» What you have to do: Set the data below down again, exactly, with every picture left out.
-------- Dataset content --------
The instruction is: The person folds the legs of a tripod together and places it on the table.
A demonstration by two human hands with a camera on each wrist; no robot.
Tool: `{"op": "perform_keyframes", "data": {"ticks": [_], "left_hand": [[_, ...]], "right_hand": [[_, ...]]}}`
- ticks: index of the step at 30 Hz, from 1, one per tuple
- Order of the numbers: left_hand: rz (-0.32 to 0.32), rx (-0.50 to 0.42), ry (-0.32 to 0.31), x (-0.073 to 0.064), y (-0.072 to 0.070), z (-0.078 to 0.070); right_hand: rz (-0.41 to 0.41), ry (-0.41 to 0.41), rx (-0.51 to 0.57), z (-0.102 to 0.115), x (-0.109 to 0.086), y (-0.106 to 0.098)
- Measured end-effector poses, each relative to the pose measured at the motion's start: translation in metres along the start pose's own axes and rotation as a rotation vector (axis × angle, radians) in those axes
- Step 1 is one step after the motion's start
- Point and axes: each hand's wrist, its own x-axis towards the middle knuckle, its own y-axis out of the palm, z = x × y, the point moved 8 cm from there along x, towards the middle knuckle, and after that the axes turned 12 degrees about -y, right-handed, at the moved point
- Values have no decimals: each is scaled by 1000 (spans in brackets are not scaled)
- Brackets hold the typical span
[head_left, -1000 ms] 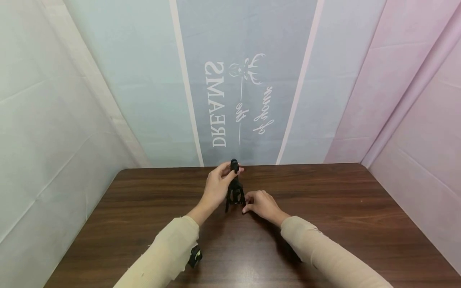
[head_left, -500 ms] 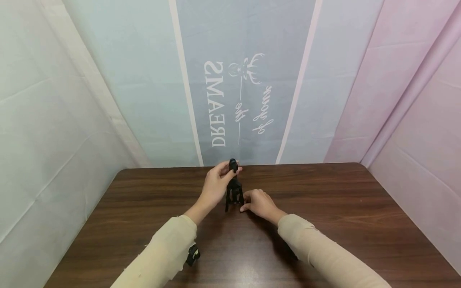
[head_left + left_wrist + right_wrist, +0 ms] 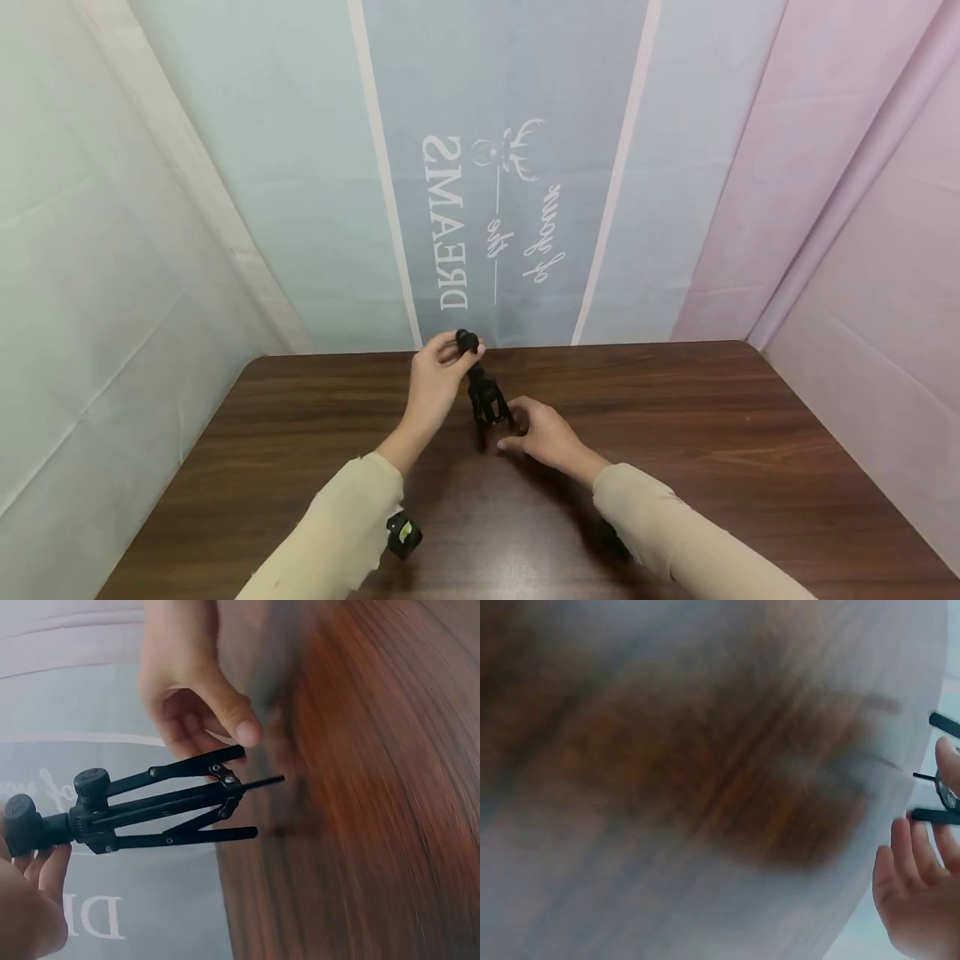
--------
» Solution to this exercise:
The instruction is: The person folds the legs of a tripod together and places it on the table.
A demonstration by two human hands with a camera on each wrist; no robot.
Tool: `{"op": "perform_keyframes", "data": {"ticks": [_], "left_hand": [[_, ...]], "right_hand": [[_, ...]]}}`
- ticks: index of the step at 30 Hz, from 1, one per tuple
- Order of the numbers: left_hand: rz (-0.32 to 0.32), rx (-0.50 to 0.42), ry (-0.32 to 0.31), x (-0.073 to 0.064), y (-0.072 to 0.070), z (-0.078 to 0.070); right_hand: rz (-0.41 to 0.41), ry (-0.41 to 0.41), rx (-0.51 to 0.57), z (-0.102 to 0.115), x (-0.109 to 0.086), y (-0.106 to 0.098)
- Measured end-effector poses, each relative to the pose measured at the motion's start: translation in metres along the start pose's own axes and rotation as a rotation vector (axis × angle, radians) in those axes
- Step 1 is one step after the motion's start
- Point and axes: each hand's wrist, its own x-axis towards the middle knuckle, its own y-axis out of the palm, z = x × y, the point moved 8 cm from there along x, towards the middle knuckle, and after that the axes turned 12 degrees about -y, right-handed, at the moved point
- Values have no decimals: each is scaled by 1000 (spans in brackets are not scaled)
- Brackets hold the typical span
[head_left, -1000 ms] 
[head_left, -500 ms] 
[head_left + left_wrist + right_wrist, +0 ms] 

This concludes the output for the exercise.